Von Bernd Dangl. Erstellt am 02. Oktober 2019 (02:27)

Die Situation beim SC Pfaffenschlag ist verfahren: Noch-Trainer Bruno Meyer will sich der Herausforderung, den SCP aus dem Tabellenkeller der 1. Klasse Waldviertel zu führen, stellen, Obmann Manfred Hirsch meint jedoch, dass Meyer nicht mehr zur Mannschaft durchdringe, würde lieber Meyers Bruder Wolfgang an der Seitenlinie stehen sehen. Der wiederum winkt ab, ist sicher nicht heiß drauf, seinen Bruder abzuschießen.

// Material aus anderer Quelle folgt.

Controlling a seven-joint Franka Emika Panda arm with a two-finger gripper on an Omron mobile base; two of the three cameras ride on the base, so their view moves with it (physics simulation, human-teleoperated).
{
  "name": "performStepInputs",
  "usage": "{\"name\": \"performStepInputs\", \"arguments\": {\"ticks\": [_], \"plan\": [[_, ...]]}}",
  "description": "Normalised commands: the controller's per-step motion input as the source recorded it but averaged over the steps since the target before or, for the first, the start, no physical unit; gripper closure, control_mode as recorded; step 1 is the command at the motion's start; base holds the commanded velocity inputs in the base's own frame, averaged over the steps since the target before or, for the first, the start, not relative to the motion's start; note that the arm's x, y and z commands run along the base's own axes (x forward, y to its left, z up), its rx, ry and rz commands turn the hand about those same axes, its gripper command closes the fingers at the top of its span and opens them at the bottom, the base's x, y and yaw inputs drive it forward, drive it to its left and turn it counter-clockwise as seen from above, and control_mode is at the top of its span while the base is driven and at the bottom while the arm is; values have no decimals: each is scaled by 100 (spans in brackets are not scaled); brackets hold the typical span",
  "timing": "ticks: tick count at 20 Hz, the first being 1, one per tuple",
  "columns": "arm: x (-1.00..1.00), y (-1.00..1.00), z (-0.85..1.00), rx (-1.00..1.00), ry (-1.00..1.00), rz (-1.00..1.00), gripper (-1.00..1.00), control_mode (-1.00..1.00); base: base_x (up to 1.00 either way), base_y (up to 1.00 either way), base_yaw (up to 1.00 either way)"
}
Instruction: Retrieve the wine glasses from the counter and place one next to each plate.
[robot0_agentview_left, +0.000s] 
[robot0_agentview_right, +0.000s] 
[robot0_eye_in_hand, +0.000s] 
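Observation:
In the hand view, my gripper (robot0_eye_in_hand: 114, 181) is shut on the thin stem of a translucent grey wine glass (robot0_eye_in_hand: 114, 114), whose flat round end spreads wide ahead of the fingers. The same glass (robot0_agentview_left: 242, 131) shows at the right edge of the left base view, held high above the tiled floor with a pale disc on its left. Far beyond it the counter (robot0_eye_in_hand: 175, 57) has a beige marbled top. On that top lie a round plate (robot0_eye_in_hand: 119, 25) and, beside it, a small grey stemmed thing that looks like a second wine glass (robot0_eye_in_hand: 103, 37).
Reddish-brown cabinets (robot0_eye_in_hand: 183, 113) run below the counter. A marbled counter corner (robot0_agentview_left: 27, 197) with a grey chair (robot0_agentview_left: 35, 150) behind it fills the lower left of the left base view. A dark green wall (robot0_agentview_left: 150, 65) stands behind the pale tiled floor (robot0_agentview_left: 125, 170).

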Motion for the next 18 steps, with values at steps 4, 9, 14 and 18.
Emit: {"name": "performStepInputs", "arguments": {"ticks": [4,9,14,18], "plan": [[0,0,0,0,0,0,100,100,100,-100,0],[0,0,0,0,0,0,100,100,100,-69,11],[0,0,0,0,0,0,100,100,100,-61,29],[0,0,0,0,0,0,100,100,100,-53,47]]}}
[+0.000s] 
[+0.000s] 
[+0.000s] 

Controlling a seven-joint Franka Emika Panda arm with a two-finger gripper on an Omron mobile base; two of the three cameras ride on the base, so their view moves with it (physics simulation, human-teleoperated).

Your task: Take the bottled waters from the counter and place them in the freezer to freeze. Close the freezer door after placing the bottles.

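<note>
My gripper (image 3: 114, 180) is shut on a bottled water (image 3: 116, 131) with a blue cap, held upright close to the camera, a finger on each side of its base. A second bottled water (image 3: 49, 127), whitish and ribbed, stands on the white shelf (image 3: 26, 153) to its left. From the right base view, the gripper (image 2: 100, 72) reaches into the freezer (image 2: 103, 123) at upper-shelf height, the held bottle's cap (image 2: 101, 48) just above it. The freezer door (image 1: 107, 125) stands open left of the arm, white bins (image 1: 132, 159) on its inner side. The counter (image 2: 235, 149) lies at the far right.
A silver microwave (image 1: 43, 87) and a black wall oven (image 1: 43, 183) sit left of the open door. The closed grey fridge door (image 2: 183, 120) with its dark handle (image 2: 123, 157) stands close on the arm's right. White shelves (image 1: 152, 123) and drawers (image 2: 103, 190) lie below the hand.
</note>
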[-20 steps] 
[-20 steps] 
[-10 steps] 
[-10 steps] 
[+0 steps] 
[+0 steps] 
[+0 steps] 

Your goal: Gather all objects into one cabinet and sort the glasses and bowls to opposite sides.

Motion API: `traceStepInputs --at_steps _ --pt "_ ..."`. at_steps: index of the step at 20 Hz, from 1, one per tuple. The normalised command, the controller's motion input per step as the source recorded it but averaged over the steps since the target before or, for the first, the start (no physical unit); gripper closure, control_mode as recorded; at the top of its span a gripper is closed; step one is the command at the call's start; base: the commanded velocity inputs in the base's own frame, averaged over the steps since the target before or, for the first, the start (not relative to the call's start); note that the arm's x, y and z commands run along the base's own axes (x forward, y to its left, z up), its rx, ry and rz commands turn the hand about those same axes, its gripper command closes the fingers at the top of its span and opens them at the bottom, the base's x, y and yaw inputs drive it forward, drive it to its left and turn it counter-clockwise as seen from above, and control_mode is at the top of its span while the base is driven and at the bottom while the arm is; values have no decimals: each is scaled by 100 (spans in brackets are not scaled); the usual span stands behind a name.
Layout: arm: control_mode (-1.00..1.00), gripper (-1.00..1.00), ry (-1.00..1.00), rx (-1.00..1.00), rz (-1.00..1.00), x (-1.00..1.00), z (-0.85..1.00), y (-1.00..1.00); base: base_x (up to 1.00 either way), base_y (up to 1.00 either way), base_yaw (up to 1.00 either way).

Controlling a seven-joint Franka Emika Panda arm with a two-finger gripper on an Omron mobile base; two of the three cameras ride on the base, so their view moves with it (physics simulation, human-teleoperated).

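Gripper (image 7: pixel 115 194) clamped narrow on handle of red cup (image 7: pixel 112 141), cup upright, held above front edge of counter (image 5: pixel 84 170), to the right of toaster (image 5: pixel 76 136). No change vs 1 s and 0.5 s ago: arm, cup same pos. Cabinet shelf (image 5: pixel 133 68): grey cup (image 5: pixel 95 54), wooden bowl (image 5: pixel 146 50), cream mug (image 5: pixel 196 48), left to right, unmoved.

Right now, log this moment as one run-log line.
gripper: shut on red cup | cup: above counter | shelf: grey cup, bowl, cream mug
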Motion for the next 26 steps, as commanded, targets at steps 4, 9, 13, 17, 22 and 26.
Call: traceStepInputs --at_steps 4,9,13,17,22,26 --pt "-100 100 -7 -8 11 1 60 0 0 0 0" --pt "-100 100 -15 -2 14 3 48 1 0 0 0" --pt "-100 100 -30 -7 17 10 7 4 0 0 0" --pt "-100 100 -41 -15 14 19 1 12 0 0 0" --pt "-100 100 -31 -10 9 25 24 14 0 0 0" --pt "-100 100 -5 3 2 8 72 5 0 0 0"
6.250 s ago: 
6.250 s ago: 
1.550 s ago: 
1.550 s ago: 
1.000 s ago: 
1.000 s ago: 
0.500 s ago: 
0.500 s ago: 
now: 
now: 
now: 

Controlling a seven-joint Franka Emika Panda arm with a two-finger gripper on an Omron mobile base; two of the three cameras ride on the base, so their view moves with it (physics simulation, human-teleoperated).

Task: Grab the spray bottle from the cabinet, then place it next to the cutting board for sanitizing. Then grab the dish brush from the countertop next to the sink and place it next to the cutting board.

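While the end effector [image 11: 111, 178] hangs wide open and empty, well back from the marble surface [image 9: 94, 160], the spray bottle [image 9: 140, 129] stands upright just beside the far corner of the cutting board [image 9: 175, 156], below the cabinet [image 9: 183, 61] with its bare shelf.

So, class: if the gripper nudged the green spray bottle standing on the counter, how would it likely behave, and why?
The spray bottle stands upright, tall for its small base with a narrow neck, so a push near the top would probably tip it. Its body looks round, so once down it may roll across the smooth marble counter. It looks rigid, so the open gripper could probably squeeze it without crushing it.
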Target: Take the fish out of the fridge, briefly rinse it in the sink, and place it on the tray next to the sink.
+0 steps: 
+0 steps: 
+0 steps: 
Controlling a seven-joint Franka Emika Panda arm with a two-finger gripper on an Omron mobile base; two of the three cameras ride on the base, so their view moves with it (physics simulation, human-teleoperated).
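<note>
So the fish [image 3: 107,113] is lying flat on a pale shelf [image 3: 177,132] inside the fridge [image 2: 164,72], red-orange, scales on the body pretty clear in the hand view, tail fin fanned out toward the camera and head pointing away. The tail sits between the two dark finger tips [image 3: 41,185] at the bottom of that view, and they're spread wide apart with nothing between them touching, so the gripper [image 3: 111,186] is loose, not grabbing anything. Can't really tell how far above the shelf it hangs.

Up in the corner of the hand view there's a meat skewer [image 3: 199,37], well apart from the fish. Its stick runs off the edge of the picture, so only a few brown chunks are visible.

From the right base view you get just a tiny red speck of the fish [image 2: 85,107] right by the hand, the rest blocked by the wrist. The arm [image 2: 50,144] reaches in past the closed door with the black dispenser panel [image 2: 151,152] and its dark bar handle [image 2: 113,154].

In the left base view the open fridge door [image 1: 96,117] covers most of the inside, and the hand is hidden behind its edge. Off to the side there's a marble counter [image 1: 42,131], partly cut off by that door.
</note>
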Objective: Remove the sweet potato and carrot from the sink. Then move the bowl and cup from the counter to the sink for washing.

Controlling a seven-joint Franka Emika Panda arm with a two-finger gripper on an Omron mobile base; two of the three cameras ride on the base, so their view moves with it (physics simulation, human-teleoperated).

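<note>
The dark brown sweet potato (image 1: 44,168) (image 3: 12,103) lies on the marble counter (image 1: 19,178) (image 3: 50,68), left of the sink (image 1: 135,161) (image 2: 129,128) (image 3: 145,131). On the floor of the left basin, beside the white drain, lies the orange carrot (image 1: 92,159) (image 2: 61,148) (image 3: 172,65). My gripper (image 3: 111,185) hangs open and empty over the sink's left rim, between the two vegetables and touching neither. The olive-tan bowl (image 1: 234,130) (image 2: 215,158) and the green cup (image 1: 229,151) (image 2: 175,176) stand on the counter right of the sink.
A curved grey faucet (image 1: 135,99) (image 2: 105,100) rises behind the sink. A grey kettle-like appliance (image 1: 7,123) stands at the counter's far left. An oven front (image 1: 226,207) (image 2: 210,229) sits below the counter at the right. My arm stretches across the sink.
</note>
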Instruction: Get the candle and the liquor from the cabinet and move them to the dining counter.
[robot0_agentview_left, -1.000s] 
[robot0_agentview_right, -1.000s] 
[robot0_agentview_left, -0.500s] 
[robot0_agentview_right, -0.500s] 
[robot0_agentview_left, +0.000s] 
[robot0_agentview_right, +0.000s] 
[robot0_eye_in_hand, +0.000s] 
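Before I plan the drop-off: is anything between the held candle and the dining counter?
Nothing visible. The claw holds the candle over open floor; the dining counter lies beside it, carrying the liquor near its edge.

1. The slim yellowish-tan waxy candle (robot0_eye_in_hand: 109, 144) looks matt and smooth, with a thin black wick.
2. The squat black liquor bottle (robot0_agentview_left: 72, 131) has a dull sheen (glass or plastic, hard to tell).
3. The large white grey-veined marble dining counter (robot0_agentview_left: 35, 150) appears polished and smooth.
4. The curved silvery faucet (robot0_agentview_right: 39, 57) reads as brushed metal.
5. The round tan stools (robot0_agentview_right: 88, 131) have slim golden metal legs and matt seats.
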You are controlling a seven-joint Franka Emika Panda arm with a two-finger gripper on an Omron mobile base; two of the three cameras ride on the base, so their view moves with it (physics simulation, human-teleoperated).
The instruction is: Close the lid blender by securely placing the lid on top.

Dabei sind zwei Fragen essenziell: Was ist in der vorigen Winterpause passiert, dass aus dem damaligen Winterkönig Pfaffenschlag das rückrundenschwächste Team wurde und dieser Trend nahtlos in die neue Meisterschaft mitgenommen wurde? Einfach beantwortet: Pfaffenschlag spielte vor einem Jahr weit über dem eigenen Limit, hatte auch Glück und war plötzlich überraschend Erster.

Zweite Frage, die sich vor allem der Vorstand stellen muss: Wäre ein anderer Trainer aktuell besser als Bruno Meyer? Unter dem Aspekt, dass der bis zum Winter mit demselben Spielermaterial auskommen muss, die Neuzugänge nicht zur Verfügung stehen, die Legionäre schwächeln und das Formtief 2019 endlos lang ist? Wohl kaum. Pfaffenschlag muss sich in den Winter retten, dann beim Kader reagieren. Sonst gibt‘s 20 Jahre nach dem letzten 2. Klasse-Gastspiel bald ein neues.